На этот раз мама расплакалась. То ли не сумела сдержаться, то ли Нена захватила ее врасплох, уж не знаю, но только она повела себя совсем по-другому, не так, как в прошлую субботу, когда в голосе ее слышалось едва ли не безразличие. Она обняла Нену, прижала к себе: ну что ты, маленькая, что ты, мое сокровище, — потом отстранила ее, вытерла слезы, хотя из горла у нее все равно вырывались захлебывающиеся, сдавленные рыдания, и спросила, не знаю ли я; нет, он спит, ответила Нена, тем лучше, сказала мама, не трогай его, бедный мальчик, он и так замучился со своей латынью. А после вздохнула и говорит: ну зачем ты мне рассказываешь такие вещи, Маддалена, разве ты не видишь, как мама страдает, как ей тяжело? Я уткнулся в подушку, чтоб не выдать себя, слова Нены стали неразборчивыми, но чутьем догадывался, о чем она рассказывает: но ведь это правда, мамочка, клянусь тебе, это правда, он ехал на велосипеде, на голове носовой платок с завязанными узелками, я поняла, ему что-то надо было в доме, я его хорошо видела, и он меня хорошо видел, но проехал мимо, как будто не сумел остановиться, умоляю, поверь мне, мамочка!
Не помню, как пролетела неделя. Быстро — вот как она пролетела. Я должен был повторить все исключения, но ничего не повторил. Вместо упражнений вся тетрадь была испещрена неразборчивыми закорючками, бессмысленными каракулями, проволочными заграждениями, которыми я вновь и вновь зачеркивал одну и ту же навязчивую фразу: в следующую субботу Нена понесет ему шляпу и записку от мамы. Я даже перевел эту фразу на латинский, отчего она стала еще несуразней, словно чужой язык подчеркивал нелепость ее содержания, — меня это пугало. Но им я ничего не сказал, даже не намекнул, что все понял. Внешне поведение мое оставалось прежним: по утрам я поливал мамины азалии, утром сад был напоен запахами ночной прохлады, воробьи перепрыгивали с ветки на ветку, цикады еще не завели свой заунывный концерт, в прозрачном воздухе отчетливо просматривались очертания города, и все вокруг внушало какую-то радостную легкость. После обеда я, как всегда, помогал маме убирать со стола, потом говорил: пойду позанимаюсь; уходил к себе, закрывал дверь и ставни, бросался на кровать и неотрывно следил за игрой солнечных бликов, пробивавшихся сквозь планки ставен и ложившихся на потолок радугой.

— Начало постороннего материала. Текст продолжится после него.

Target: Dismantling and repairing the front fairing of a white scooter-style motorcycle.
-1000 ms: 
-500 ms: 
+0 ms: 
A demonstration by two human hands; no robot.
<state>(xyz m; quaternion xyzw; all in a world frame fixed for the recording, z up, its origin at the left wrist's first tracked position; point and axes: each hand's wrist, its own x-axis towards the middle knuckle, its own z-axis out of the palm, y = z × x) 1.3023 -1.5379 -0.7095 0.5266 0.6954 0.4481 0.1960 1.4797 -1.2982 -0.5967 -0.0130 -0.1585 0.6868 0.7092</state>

Думать ни о чем не хотелось, у меня слипались глаза, но я не спал, перед мысленным взором проплывали разнообразные картины: к примеру, я в сингапурском порту, и самое странное то, что все было точь-в-точь как на картинке из учебника, с той лишь разницей, что и я был там. Вот так, незаметно, наступила суббота.
В то утро я ничего не говорил и ничего не делал — единственно старался как можно реже попадаться им на глаза. Мама на кухню — я в гостиную, мама в гостиную — я в сад, Нена в сад — я тут же к себе в комнату. Они нарочно показывали мне, что ничего не происходит, и этим страшно осложняли мои действия, вынуждая меня притворяться, будто я ничего не заметил. Самым неприятным моментом нашей дурацкой игры в прятки было мое нечаянное появление на кухне: будучи уверен, что их там нет, я вдруг застиг маму за передачей записки. Дуреха Нена покраснела как рак и поспешно спрятала письмо за спину, но все было настолько очевидно, что дальнейшее мое притворство становилось бессмысленным, они бы наверняка что-нибудь заподозрили; и я, к стыду своему, пошел уже на прямую ложь, небрежно бросив Нене: да ладно, можешь не прятать, как будто я не знаю, что тетя Ивонна тебе пишет, а мне нет, еще бы, ведь ты всегда была ее любимицей; мама незамедлительно вмешалась, заявив: брат с сестрой не должны ссориться из-за ревности — это смертный грех; я облегченно вздохнул, чувствуя, что весь взмок.